▶ Exercise
Could you repeat all of the entries below word for word, apart from the pictures?

Extracted records
################

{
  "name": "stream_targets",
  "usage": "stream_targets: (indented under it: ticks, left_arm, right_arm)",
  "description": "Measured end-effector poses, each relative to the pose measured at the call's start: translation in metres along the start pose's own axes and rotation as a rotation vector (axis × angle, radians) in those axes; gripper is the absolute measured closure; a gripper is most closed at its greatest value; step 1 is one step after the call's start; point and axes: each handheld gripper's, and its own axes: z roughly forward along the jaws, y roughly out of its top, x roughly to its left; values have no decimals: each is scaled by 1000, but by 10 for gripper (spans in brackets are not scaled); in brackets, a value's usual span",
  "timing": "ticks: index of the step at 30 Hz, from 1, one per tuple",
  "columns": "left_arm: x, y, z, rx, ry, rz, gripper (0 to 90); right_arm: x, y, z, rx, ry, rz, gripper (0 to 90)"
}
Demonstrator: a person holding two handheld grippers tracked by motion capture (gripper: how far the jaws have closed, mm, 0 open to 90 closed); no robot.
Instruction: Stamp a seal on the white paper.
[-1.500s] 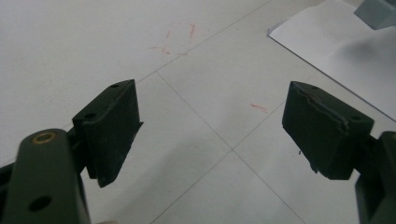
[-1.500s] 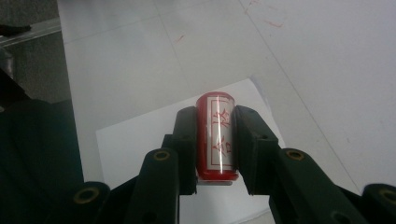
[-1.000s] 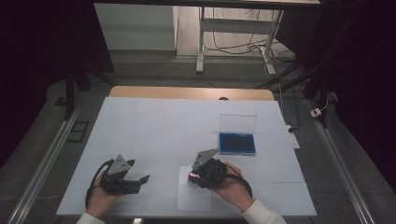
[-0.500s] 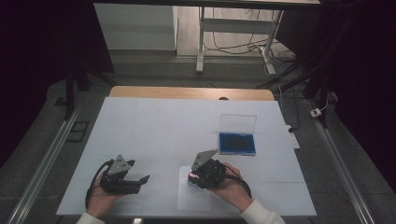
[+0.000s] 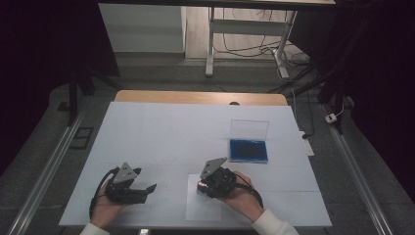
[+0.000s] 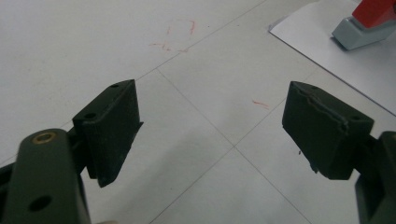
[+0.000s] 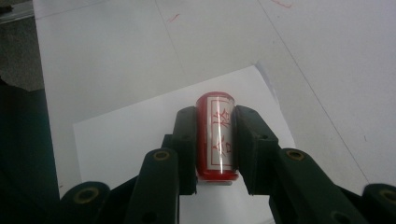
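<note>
Nothing moved since last second — right gripper (image 7: 215,140) still clamped on red stamp (image 7: 215,135) over paper sheet (image 7: 140,135), pressing likely; left gripper (image 6: 212,123) wide, empty, at 9 o'clock.

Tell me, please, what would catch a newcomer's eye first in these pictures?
The red stamp clamped in the right gripper stands on a white sheet of paper near the table's front edge. Beyond it lies an open blue ink pad case; the left gripper rests open.

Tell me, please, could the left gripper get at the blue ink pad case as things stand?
Probably yes: the left gripper is open and empty, and bare table lies between it and the blue case, whose clear lid stands open.
</note>
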Motion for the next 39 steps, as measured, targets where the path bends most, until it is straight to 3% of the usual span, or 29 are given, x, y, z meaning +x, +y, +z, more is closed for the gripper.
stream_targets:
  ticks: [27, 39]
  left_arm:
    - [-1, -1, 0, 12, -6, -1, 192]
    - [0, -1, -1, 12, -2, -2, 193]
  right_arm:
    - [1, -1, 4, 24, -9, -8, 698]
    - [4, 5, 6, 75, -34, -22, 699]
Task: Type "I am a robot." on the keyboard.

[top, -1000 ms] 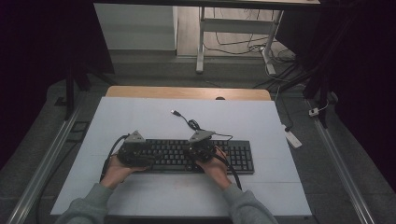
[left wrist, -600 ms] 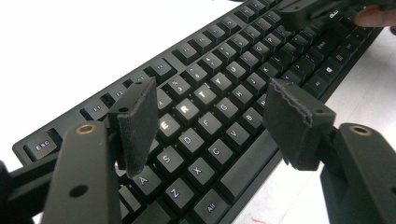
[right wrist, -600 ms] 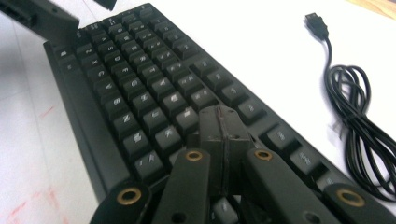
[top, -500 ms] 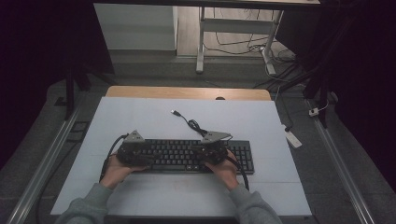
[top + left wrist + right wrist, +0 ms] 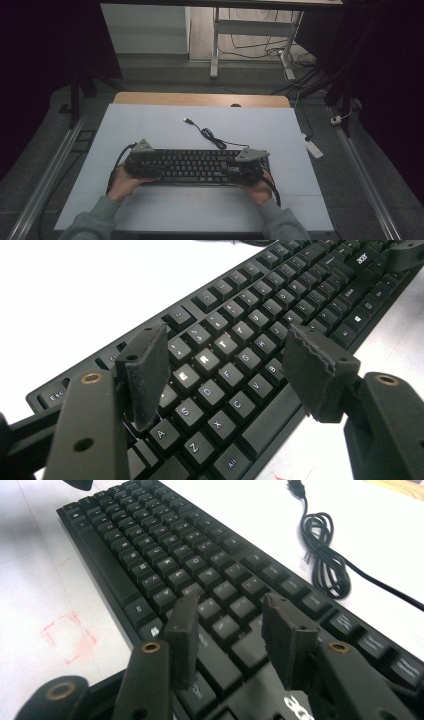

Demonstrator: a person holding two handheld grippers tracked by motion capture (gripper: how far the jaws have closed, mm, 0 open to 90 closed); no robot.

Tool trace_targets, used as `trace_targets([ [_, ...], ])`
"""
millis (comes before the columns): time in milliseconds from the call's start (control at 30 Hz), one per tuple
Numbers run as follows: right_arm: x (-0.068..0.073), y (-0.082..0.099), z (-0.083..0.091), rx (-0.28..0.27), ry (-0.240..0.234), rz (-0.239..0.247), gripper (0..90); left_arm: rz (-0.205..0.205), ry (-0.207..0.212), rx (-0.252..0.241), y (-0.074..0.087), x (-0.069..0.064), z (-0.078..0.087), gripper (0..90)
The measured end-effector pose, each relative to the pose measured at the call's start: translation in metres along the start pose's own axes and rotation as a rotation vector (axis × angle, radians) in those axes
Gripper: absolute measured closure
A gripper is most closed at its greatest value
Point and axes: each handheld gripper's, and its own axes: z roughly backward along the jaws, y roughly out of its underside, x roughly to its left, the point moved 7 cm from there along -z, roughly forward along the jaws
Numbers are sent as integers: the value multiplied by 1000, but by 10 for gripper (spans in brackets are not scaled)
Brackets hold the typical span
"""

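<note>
A black keyboard [image 5: 192,166] lies across the near half of the white table mat [image 5: 150,125]. Its black cable [image 5: 207,132] runs off the back in a small coil. My left gripper [image 5: 156,172] is at the keyboard's left end. Its jaws [image 5: 225,347] stand open just above the letter keys [image 5: 260,325], with nothing between the pads. My right gripper [image 5: 227,171] is at the right end. Its jaws [image 5: 230,610] have just been opening and stand apart above the keys [image 5: 165,545], gripping nothing. The coiled cable [image 5: 325,555] lies beyond them.
A faint red square [image 5: 192,197] is drawn on the mat in front of the keyboard. A wooden table edge [image 5: 200,99] shows past the mat's far side. A small white object [image 5: 313,148] lies off the table at the right.
My right hand and gripper have slid to the right along the keyboard toward its right end. The left hand and the keyboard have stayed put.
</note>
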Motion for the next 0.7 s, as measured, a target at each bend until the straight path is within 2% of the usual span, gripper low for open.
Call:
trace_targets([
  [167,-3,4,7,-10,8,-8,557,-1,-6,-2,0,0,0,351],
  [200,-4,5,9,-7,23,-7,555,-3,-7,-2,0,0,0,351],
  [700,-4,5,7,-8,12,-6,551,-5,-14,-25,-2,-1,1,368],
])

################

▶ Answer below
{
  "name": "stream_targets",
  "usage": "stream_targets: (indented under it: ticks, left_arm, right_arm)",
  "description": "Measured end-effector poses, each relative to the pose measured at the call's start: translation in metres along the start pose's own axes and rotation as a rotation vector (axis × angle, radians) in those axes; gripper is the absolute measured closure; a gripper is most closed at its greatest value; step 1 is one step after the call's start; point and axes: each handheld gripper's, and its own axes: z roughly forward along the jaws, y roughly out of its top, x roughly to its left; values have no decimals: each is scaled by 1000, but by 10 for gripper (spans in brackets are not scaled); in brackets, a value's usual span",
  "timing": "ticks: index of the step at 30 Hz, from 1, one per tuple",
  "columns": "left_arm: x, y, z, rx, ry, rz, gripper (0 to 90); right_arm: x, y, z, rx, ry, rz, gripper (0 to 90)"
}
Demonstrator: a person holding two handheld grippers tracked by motion capture (gripper: how far the jaws have closed, mm, 0 open to 90 closed); no robot.
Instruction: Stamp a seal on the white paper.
[-1.500s] 
[-1.500s] 
[-1.000s] 
[-0.500s] 
[+0.000s] 
[+0.000s] 
[+0.000s] 
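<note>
Nothing moved since last second — right gripper (image 7: 215,140) still clamped on red stamp (image 7: 215,135) over paper sheet (image 7: 140,135), pressing likely; left gripper (image 6: 212,123) wide, empty, at 9 o'clock.

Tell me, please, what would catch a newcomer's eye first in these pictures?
The red stamp clamped in the right gripper stands on a white sheet of paper near the table's front edge. Beyond it lies an open blue ink pad case; the left gripper rests open.

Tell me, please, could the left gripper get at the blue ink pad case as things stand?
Probably yes: the left gripper is open and empty, and bare table lies between it and the blue case, whose clear lid stands open.
</note>
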Motion for the next 39 steps, as measured, targets where the path bends most, until it is straight to 3% of the usual span, or 29 are given, x, y, z meaning +x, +y, +z, more is closed for the gripper.
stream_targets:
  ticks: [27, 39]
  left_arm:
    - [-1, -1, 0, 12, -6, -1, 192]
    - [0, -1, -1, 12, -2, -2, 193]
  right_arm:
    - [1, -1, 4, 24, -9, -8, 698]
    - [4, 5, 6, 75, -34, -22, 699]
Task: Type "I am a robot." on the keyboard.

[top, -1000 ms] 
[left wrist, -600 ms] 
[right wrist, -600 ms] 
[top, -500 ms] 
[top + left wrist + right wrist, +0 ms] 

Demonstrator: a person holding two handheld grippers tracked by motion capture (gripper: how far the jaws have closed, mm, 0 open to 90 closed); no robot.

Tool trace_targets, used as `trace_targets([ [_, ...], ])`
"""
millis (comes before the columns): time in milliseconds from the call's start (control at 30 Hz), one per tuple
Numbers run as follows: right_arm: x (-0.068..0.073), y (-0.082..0.099), z (-0.083..0.091), rx (-0.28..0.27), ry (-0.240..0.234), rz (-0.239..0.247), gripper (0..90); left_arm: rz (-0.205..0.205), ry (-0.207..0.212), rx (-0.252..0.241), y (-0.074..0.087), x (-0.069..0.064), z (-0.078..0.087), gripper (0..90)
The measured end-effector pose, each relative to the pose measured at the call's start: translation in metres along the start pose's own axes and rotation as a rotation vector (axis × angle, radians) in those axes
Gripper: absolute measured closure
A gripper is most closed at its greatest value
Point and axes: each handheld gripper's, and its own axes: z roughly backward along the jaws, y roughly out of its underside, x roughly to its left, the point moved 7 cm from there along -z, roughly forward along the jaws
Numbers are sent as integers: the value multiplied by 1000, but by 10 for gripper (spans in brackets are not scaled)
Brackets hold the typical span
"""

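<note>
A black keyboard [image 5: 192,166] lies across the near half of the white table mat [image 5: 150,125]. Its black cable [image 5: 207,132] runs off the back in a small coil. My left gripper [image 5: 156,172] is at the keyboard's left end. Its jaws [image 5: 225,347] stand open just above the letter keys [image 5: 260,325], with nothing between the pads. My right gripper [image 5: 227,171] is at the right end. Its jaws [image 5: 230,610] have just been opening and stand apart above the keys [image 5: 165,545], gripping nothing. The coiled cable [image 5: 325,555] lies beyond them.
A faint red square [image 5: 192,197] is drawn on the mat in front of the keyboard. A wooden table edge [image 5: 200,99] shows past the mat's far side. A small white object [image 5: 313,148] lies off the table at the right.
My right hand and gripper have slid to the right along the keyboard toward its right end. The left hand and the keyboard have stayed put.
</note>
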Motion for the next 0.7 s, as measured, a target at each bend until the straight path is within 2% of the usual span, gripper low for open.
Call:
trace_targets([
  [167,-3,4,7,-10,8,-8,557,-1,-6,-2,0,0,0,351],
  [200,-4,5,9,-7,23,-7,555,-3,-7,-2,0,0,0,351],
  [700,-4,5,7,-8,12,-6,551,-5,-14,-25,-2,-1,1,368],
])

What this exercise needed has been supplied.